East Dawning (, Dongfang Jibai) was Yum China's fusion of the KFC business model with Chinese cuisine. Chinese food was served exclusively, but the chain focused on the elements of Chinese cuisine that were more quickly and easily prepared. This excluded some dishes, such as boiled dumplings (jiaozi), but included steamed pastries such as steamed buns, including the popular xiaolongbao. Soft drinks were eschewed in favor of traditional and modern Chinese drinks such as teas (including milk tea), juices, and soy milk. However, unlike most Chinese fast food, East Dawning used consistent recipes and preparation methods between restaurants. The restaurants were designed to resemble Chinese homes; for instance, the dining tables were similar to offering tables found in many homes.

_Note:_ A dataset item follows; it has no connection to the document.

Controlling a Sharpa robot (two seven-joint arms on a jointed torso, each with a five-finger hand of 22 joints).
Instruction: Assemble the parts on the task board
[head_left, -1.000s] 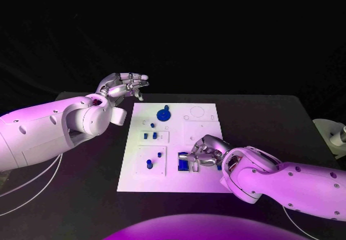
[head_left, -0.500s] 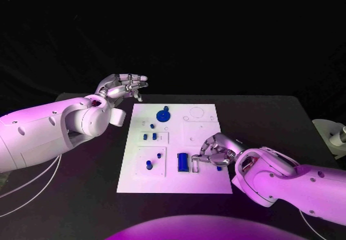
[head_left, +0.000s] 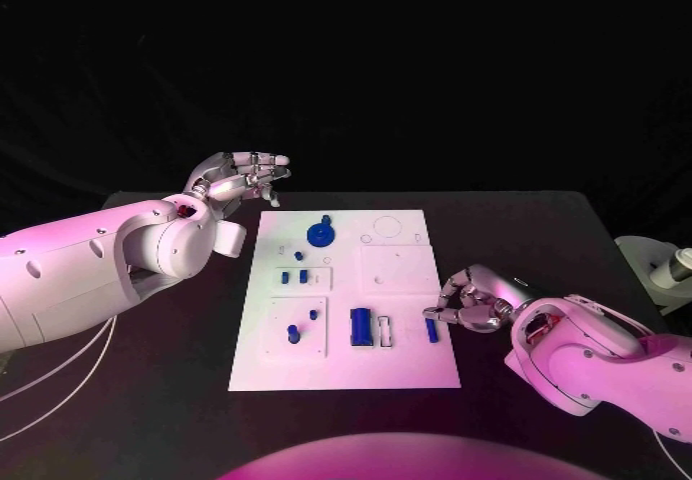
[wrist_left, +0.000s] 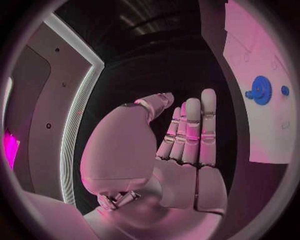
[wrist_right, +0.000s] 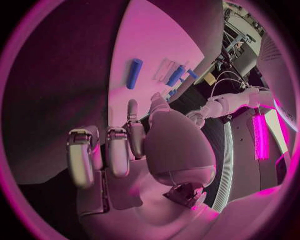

A test cafeteria-style restaurant was opened in Shanghai in 2004. After the failure of the test restaurant, Yum! Brands chose the KFC business model (KFC is the most successful Western chain in China) and found greater success. By the first quarter of 2013, there were 30 East Dawning restaurants in China. The restaurants were located in Shanghai, Beijing, Guangzhou and Suzhou. In 2016, Yum! Brands spun off their Chinese operations into Yum China, which included East Dawning. Yum China shut down the East Dawning brand in 2022.

==Name==
The Chinese name "Dongfang Jibai" means "the East has been lit up [by the light of dawn]". It is an idiomatic expression derived ultimately from the last line of the first Red Cliffs, a narrative poem by Song dynasty poet Su Shi. The last part of the poem describes a group of friends who had so thoroughly enjoyed a dinner party on board a boat, that they "scarcely knew that the East was lit up (by the light of dawn)".